Пришла тетушка Топус и сказала:
— Тебе не совестно перед Аллахом? До чего мать довела!
— А ты знаешь, сколько людей сейчас в мире гибнет от голода? — спросила я тетушку Топус.
— Ты что, хочешь спасти весь мир?
— Да, — ответила я. — Я хочу спасти мир.
— Если ты хочешь спасти мир, почему ты доводишь свою мать до такого состояния? Она что, по — твоему, к этому миру не имеет никакого отношения?
Я пошла к маме, она все еще продолжала плакать. Луна светила сквозь шторы на под ушку и ее слезы.
— Знаешь, мама, нечего плакать, от этого никакого толку, тебе нужно книжки читать. Они помогут.
Я сняла с полки Достоевского и положила ей на одеяло. Она продолжала плакать, но книгу взяла и начала читать. Я вышла из комнаты, затворила за собой дверь и осталась стоять под дверью, слушать, как шуршат страницы. Потом я направилась в гостиную и сказала отцу:
— Папа, хватит тебе играться с радио, мне нужно работать.
Отец, как послушный ребенок, ушел в кухню. Я села за стол и написала репортаж о голодающих крестьянах «Хаккьяри взывает к Турции». На следующий день я отнесла репортаж в газету рабочей партии, и они сразу напечатали его. Мой педагог в училище, тот, что любил Брехта, сказал:
— Хорошую статью ты написала, но смотри, чтобы эта политика не отвлекала тебя от театра.
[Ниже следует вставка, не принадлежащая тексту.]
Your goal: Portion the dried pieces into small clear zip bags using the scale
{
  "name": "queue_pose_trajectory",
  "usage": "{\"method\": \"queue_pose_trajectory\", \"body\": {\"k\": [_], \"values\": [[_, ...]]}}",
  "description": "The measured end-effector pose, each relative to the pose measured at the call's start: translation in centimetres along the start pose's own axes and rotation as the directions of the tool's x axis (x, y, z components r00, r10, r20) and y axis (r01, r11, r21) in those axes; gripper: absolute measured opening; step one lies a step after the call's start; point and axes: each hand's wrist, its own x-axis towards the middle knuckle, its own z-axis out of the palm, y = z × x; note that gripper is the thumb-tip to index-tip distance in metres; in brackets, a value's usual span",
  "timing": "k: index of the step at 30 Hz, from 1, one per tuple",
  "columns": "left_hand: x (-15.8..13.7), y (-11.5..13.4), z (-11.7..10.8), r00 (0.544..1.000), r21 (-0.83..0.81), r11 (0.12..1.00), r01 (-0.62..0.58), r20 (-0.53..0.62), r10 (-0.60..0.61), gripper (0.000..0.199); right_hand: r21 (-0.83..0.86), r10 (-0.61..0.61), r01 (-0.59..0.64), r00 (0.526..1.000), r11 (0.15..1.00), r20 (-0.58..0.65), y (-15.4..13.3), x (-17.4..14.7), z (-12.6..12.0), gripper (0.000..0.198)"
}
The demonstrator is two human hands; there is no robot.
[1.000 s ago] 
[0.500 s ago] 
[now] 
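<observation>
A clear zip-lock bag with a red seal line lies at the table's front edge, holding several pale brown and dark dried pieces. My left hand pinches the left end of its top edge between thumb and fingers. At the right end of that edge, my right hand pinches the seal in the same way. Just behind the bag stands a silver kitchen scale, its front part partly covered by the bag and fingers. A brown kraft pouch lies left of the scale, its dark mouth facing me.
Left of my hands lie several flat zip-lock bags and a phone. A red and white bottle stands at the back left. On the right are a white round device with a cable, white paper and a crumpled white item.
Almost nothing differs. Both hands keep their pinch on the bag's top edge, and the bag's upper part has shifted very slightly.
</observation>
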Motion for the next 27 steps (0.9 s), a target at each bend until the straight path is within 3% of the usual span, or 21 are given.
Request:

Политика не отвлекала меня от театра, но мой язык раздвоился. Одна половина моего языка говорила: «Да здравствует солидарность со всеми угнетенными народами мира!», другая половина моего языка произносила тексты Шекспира: «Спокойной ночи! Я тебе желаю такого же пленительного сна, как светлый мир, которым я полна».[60] Керим продолжал писать мне любовные письма из казармы, теперь он вкладывал в них осенние цветы и посылал краткие отчеты о положении дел в армии: «Нижние офицерские чины склоняются больше к фашизму, молодые офицеры — к социализму, армия разделилась на две части». Вскоре и партия рабочих разделилась на две фракции. Первая фракция говорила: «В Турции есть рабочий класс, который может легально привести партию рабочих к власти». Вторая фракция говорила: «Турция превратилась в колонию. Сначала — национал-демократическая революция, потом — социализм». Я пошла в партийный клуб. Члены партии не общались друг с другом, как прежде, а тихонько переговаривались, разбившись на множество мелких группок. И если раньше члены партии садились кто куда хотел, то теперь здесь были закрепленные места — стулья первой фракции и стулья второй фракции. Иногда члены партии, расходясь по домам, забывали на стульях свои куртки или сумки. И если куртка висела на стуле первой фракции, то никто из второй фракции не кричал вслед забывшему, что он оставил тут свою куртку.